The ministry commented on these findings: “Our evaluation found that in a limited set of circumstances the software is more likely to wrongly flag some demographic groups in its match reports.”

Operational Effectiveness vs. Bias

Outlining the impact of the temporary raise to the system's accuracy setting, the police records state: “This adjustment significantly reduces the effect of bias across protected characteristics of race, age and gender but had a substantially detrimental effect on police efficiency”. The papers add that forces complained that “a previously useful tool returned outcomes of limited benefit”.

Wider Implementation Proposals

Meanwhile, the government has launched a ten-week public review on its proposals to expand the use of biometric scanning systems. The minister for police Sarah Jones has labeled the tool as the “biggest breakthrough since DNA matching”.

Expert and Oversight Concerns

The chair of a police oversight board, head of the advisory panel for the police race action plan, commented: “We observed very little discussion in equality strategy sessions of the facial recognition rollout even with clear relevance with the strategy's goals.
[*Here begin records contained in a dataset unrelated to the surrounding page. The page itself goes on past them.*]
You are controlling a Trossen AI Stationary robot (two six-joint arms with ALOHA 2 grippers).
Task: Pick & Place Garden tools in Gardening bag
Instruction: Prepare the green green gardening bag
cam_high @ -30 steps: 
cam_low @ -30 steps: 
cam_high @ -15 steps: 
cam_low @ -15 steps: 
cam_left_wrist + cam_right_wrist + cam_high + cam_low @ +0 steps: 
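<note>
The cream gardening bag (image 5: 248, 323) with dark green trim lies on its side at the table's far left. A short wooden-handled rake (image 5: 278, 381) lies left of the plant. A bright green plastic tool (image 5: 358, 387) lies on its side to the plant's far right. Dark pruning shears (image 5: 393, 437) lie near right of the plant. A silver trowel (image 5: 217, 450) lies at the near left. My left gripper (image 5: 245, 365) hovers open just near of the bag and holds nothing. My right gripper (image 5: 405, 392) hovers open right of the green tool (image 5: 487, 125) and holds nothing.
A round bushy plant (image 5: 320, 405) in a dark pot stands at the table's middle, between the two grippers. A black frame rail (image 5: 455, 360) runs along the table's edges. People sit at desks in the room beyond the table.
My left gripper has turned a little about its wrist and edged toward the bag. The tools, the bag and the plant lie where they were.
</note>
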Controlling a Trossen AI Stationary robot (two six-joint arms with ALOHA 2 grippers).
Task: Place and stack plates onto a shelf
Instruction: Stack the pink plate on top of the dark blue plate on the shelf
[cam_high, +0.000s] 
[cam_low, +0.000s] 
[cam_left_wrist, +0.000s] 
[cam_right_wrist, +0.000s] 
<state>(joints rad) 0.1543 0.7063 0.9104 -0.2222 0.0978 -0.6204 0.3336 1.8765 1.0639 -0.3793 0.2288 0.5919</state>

“This disclosure demonstrate once again that the pledges to combat discrimination the police has undertaken via the race action plan are failing to be integrated into broader operations. Independent assessments have warned that new technologies are being rolled out in a landscape where racial disparities, inadequate oversight and faulty information gathering already persist.

“All deployment of facial recognition must meet strict national standards, be independently scrutinised, and prove it diminishes rather than compounds ethnic bias.”

Official Statement

A Home Office spokesperson said: “The Home Office treat the findings of the report with utmost gravity and we have already taken action. A updated software has been externally evaluated and procured, which has no statistically significant bias. It will be tested in the coming months and will be subject to evaluation.

“The foremost aim is ensuring public safety. This gamechanging technology will support police to put criminals and rapists behind bars. There is human involvement in every step of the process and no further action would be taken without trained officers carefully reviewing the output.”

Austin Park
Austin Park

A gaming technology analyst with over a decade of experience in slot machine design and regulatory compliance, passionate about innovation in the gaming industry.